[BioC] output of coxfilter function in genefilter package
James W. MacDonald
jmacdon at med.umich.edu
Thu May 24 17:00:02 CEST 2007
carol white wrote:
> Hi, I have fitted a univariate cox regression a data set and retained
> the genes whose p-value were less or equal to 0.05. the total number
> of retained genes is 2746. I also filtered genes based on the same
> condition (pval <= 0.05) on the same data set using coxfilter
> function in genefilter package and got 2648 genes, i.e 98 genes less
> than the number of genes that I got by univariate cox model.
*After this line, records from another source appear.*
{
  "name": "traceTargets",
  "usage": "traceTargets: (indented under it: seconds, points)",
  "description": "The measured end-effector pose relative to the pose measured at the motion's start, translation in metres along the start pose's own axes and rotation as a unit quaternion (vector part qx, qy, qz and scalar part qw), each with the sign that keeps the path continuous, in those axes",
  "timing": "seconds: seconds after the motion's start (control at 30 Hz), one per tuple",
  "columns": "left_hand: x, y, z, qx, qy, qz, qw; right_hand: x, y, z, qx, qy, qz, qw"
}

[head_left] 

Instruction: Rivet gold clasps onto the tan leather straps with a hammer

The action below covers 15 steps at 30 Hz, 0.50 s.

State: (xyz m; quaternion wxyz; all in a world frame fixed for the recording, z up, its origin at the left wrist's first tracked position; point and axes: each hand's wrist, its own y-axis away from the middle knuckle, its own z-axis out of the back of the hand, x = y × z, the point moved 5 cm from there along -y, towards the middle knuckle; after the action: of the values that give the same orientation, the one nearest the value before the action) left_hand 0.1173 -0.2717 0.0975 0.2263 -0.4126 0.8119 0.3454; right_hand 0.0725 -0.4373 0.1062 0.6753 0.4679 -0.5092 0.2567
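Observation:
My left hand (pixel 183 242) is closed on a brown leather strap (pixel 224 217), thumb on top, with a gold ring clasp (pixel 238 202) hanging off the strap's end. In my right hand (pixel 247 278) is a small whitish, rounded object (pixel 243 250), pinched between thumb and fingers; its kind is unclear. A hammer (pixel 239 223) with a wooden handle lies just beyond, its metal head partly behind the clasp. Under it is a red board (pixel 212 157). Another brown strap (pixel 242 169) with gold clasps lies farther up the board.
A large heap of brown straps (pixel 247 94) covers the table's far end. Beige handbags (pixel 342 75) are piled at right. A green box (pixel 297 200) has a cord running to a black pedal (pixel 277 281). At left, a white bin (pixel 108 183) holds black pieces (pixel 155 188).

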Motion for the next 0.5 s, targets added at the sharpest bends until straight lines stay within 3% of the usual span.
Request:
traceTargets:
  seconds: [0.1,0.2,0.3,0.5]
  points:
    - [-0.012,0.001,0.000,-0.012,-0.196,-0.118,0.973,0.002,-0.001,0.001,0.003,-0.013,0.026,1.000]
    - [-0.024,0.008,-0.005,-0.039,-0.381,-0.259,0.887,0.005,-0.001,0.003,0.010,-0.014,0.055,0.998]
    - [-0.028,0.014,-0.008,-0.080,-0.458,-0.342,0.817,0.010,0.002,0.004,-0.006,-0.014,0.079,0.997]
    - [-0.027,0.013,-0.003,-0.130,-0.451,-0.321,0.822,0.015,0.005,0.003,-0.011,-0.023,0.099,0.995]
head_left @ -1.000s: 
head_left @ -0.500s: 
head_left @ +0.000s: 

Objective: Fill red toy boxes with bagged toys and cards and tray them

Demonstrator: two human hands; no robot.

Should I
> have not got the same number of genes?
Not necessarily. It depends on what p-value you are using. The coxfilter
function uses the likelihood ratio to compute a p-value. If you are
using a Wald or Score test, the p-value may be different enough for some
genes that they would pass your p-value filter, but not for the p-value
returned from coxfilter.
>
> Moreover, I think the output of coxfilter is just a set of genes
> whose pval <= a threshold like 0.05 and it doesn't provide a gene set
> based on p-val ranking (ascending or descending) which I need.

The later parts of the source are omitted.